Ab dem 19. Januar 2009 ist keine deutsche Behörde mehr verpflichtet, eine außerhalb von Deutschland erworbene Fahrerlaubnis anzuerkennen, die nach diesem Datum erworben worden ist, sofern in Deutschland Informationen über den Entzug der Fahrerlaubnis vorliegen, die die Anordnung einer MPU oder anderer Auflagen rechtfertigen würden oder sonstige Tatsachen auf die Nichteinhaltung von Vorschriften der FeV hinweisen. Somit ist mindestens eine Nutzungsuntersagung der oftmals teuer erworbenen Fahrerlaubnis für Deutschland ohne die Erfüllung der von der Fahrerlaubnisbehörde angeordneten Verwaltungsauflagen vorprogrammiert.

Ausgenommen hiervon sind all die Fälle, in denen verkehrsrechtlich unauffällige Personen eine (zusätzliche) Fahrerlaubnis im Ausland erwerben. Selbstverständlich sind auch hierbei die rechtlichen Vorschriften zu beachten.

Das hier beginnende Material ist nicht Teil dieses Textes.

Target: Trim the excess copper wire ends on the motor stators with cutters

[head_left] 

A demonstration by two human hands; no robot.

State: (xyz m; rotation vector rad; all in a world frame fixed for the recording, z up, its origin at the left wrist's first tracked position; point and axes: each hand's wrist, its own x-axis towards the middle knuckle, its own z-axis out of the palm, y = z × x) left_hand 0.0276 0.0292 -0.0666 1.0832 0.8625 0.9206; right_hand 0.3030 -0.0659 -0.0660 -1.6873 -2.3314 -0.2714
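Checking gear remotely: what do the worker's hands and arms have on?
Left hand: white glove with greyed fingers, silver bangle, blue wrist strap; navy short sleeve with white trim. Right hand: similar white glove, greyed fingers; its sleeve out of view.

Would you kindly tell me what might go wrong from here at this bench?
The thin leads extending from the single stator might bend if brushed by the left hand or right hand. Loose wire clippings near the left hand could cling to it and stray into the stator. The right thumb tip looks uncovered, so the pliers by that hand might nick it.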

Es ist vorauszusehen, dass so manches Verfahren zur Gültigkeit oder Ungültigkeit einer Fahrerlaubnis die Gerichte erneut beschäftigen wird. Der Ausgang dieser Verfahren mag heute ungewiss erscheinen. Dennoch darf als sicher gelten, dass die EU-Rechtsprechung die zunehmende Verkehrssicherheit zum Ziel hat. Genau aus diesem Grund wird auch die zukünftige Rechtsprechung des EuGH dem möglichen Missbrauch der Freizügigkeiten, die jede/r EU-Bürger/In genießt, nach allen Möglichkeiten entgegen treten und die Maschen enger knüpfen. Wer heute glaubt, dem Geist der 3. EU-Führerscheinrichtlinie auf Dauer ein Schnippchen schlagen zu können, wird in naher Zukunft durch die Realität eingeholt werden.